Analisis 23 Genom Kuno Berusia 700.000 Tahun Mengungkap Evolusi Mamut

By Ricky Jenihansen, Minggu, 16 April 2023 | 11:00 WIB
Ilustrasi seekor mammoth berbulu jantan dewasa (Mammuthus primigenius) mengarungi celah gunung di Kutub Utara Alaska, 17.100 tahun lalu. (James Havens / University of Alaska Museum of the North)

Nationalgeographic.co.id - Penelitian baru para ahli paleontologi telah menganalisis 23 genom kuno mamut berbulu (Mammuthus primigenius), termasuk salah satu spesimen tertua yang diketahui berusia 700.000 tahun.

Analisis tersebut untuk mengidentifikasi mutasi tetap yang unik pada spesies tersebut dan untuk mendapatkan perkiraan kapan mutasi ini berevolusi. Hasil analisis tersebut telah diterbitkan dalam jurnal Current Biology dengan judul "Genomics of adaptive evolution in the woolly mammoth."

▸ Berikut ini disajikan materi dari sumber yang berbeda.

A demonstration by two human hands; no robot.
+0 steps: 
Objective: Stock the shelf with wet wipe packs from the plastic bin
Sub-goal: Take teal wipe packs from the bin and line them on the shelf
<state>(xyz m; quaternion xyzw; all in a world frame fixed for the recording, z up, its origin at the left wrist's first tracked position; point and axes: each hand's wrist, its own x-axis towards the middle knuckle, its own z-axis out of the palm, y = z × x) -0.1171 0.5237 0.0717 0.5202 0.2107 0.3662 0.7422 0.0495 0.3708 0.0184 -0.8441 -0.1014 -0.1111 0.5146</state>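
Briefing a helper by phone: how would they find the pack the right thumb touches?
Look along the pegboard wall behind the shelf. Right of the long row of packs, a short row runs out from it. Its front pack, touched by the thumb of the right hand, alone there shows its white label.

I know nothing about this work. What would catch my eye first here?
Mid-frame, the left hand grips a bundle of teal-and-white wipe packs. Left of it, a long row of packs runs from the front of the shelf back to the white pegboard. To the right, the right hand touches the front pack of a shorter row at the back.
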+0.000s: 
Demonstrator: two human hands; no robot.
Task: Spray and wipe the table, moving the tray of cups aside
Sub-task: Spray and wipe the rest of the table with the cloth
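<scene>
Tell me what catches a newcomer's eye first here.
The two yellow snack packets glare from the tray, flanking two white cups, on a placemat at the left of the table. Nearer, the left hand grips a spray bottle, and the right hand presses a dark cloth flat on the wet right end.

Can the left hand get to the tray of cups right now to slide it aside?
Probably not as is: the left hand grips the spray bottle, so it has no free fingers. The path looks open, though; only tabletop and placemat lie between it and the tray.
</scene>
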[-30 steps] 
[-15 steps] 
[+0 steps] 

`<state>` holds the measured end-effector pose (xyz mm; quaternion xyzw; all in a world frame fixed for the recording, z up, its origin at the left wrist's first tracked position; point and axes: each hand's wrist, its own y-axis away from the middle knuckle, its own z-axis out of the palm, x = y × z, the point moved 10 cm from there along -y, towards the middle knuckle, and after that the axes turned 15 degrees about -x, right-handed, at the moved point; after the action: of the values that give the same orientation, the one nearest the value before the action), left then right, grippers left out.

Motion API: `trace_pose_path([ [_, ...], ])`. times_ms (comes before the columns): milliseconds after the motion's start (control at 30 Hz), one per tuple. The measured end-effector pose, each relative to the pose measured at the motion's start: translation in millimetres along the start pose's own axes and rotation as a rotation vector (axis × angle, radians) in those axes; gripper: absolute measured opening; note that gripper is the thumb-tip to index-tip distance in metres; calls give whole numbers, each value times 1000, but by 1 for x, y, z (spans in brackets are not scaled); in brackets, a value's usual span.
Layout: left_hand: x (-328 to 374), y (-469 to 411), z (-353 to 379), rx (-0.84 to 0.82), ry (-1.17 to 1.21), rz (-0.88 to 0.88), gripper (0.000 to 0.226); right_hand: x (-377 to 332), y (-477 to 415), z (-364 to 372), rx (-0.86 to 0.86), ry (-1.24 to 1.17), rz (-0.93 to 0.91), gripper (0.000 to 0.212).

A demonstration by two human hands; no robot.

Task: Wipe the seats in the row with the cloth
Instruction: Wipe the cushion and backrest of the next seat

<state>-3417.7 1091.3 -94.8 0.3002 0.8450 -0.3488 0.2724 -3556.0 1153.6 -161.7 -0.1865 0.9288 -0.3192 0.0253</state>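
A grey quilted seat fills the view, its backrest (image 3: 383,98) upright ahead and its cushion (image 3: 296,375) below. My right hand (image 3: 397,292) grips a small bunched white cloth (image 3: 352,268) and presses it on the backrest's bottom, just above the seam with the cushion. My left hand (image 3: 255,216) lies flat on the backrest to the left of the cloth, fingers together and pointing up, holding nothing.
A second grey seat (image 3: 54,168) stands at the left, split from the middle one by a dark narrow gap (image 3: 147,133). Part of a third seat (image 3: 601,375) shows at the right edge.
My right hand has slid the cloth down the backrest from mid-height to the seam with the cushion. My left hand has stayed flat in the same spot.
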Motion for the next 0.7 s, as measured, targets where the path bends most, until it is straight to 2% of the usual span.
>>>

Mereka menemukan bahwa pada saat asalnya, mamut berbulu telah memperoleh spektrum luas gen yang dipilih secara positif, termasuk gen yang terkait dengan perkembangan rambut dan kulit, penyimpanan dan metabolisme lemak, serta fungsi sistem kekebalan.

Mereka juga mengidentifikasi gen dengan beberapa mutasi yang mungkin bertanggung jawab atas telinga kecil mamut berbulu.

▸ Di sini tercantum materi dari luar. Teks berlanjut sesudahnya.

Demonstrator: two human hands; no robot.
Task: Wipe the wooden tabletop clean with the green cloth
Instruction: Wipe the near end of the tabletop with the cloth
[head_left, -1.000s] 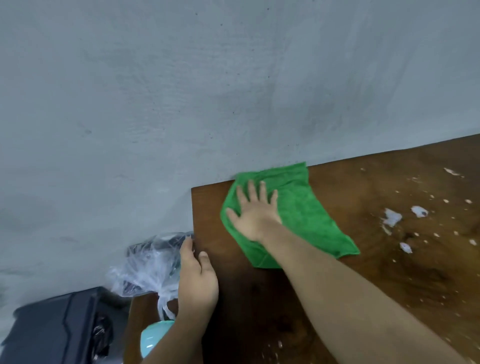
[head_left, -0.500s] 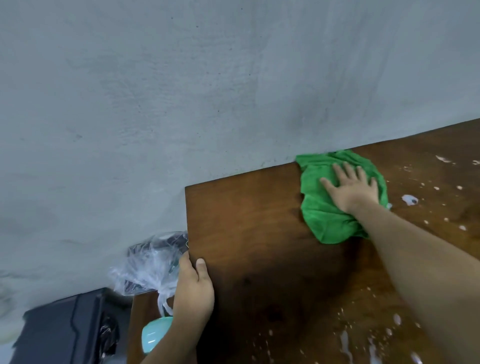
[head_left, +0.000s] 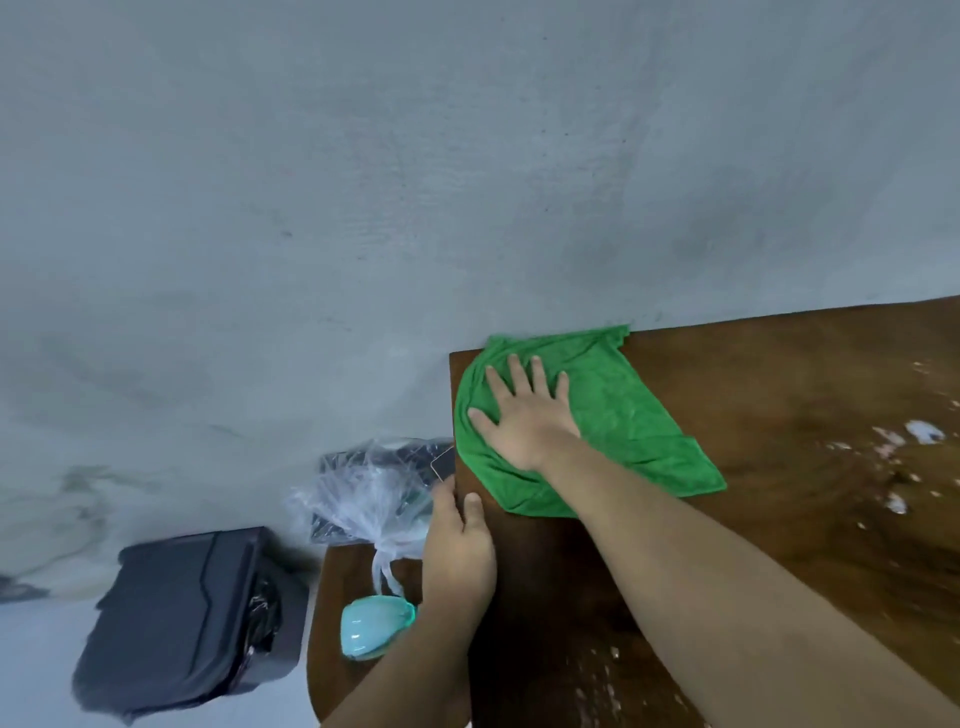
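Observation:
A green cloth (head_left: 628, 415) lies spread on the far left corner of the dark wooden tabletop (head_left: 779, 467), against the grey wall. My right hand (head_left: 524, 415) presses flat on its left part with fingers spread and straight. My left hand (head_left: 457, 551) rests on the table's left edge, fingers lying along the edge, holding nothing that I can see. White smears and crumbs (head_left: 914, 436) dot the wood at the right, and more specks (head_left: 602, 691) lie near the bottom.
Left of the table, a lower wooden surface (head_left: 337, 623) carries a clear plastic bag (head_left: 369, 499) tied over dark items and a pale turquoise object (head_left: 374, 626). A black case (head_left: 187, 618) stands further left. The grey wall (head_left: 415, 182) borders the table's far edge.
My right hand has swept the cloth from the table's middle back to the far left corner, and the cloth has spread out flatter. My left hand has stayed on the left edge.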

Evolusi mamut (genus Mammuthus) dicirikan oleh serangkaian transisi morfologis yang didefinisikan dengan meningkatkan spesialisasi untuk hidup di lingkungan dataran tinggi yang dingin dengan lanskap terbuka dan vegetasi berumput.

Proses ini memuncak dengan evolusi mamut berbulu, yang berasal dari timur laut Siberia selama tahap awal Pleistosen Tengah, sekitar 700.000 tahun yang lalu, dan telah punah pada permulaan Holosen, 12.000 tahun yang lalu, di sebagian besar wilayah jangkauannya.

Mamut berbulu memiliki distribusi Holarctic dan menghuni lingkungan terestrial hingga 80 derajat utara, bahkan selama kondisi glasial penuh.

Dibandingkan dengan kerabat gajahnya yang masih ada serta anggota Mammuthus sebelumnya, ia secara unik beradaptasi dengan kehidupan di Arktika yang tinggi.

Pelestarian luar biasa dari sisa-sisa mamut berbulu yang ditemukan dari endapan permafrost telah memungkinkan para ilmuwan untuk mengidentifikasi berbagai adaptasi morfologis, seperti bulu wol tebal, telinga kecil, ekor pendek, dan timbunan lemak yang cukup banyak.

Selain itu, analisis genetik telah mengisyaratkan adaptasi fisiologis yang sebelumnya tidak diketahui terhadap lingkungan Arktika, termasuk gen yang terkait dengan sensasi termal dan struktur hemoglobin.

Namun, penelitian terbaru menunjukkan bahwa hanya sebagian kecil dari adaptasi ini yang unik pada mamut berbulu dibandingkan dengan nenek moyangnya yang berusia jutaan tahun.

“Kami ingin tahu apa yang membuat mamut menjadi mamut berbulu,” kata David Díez-del-Molino, peneliti di Center for Palaeogenetics di Stockholm.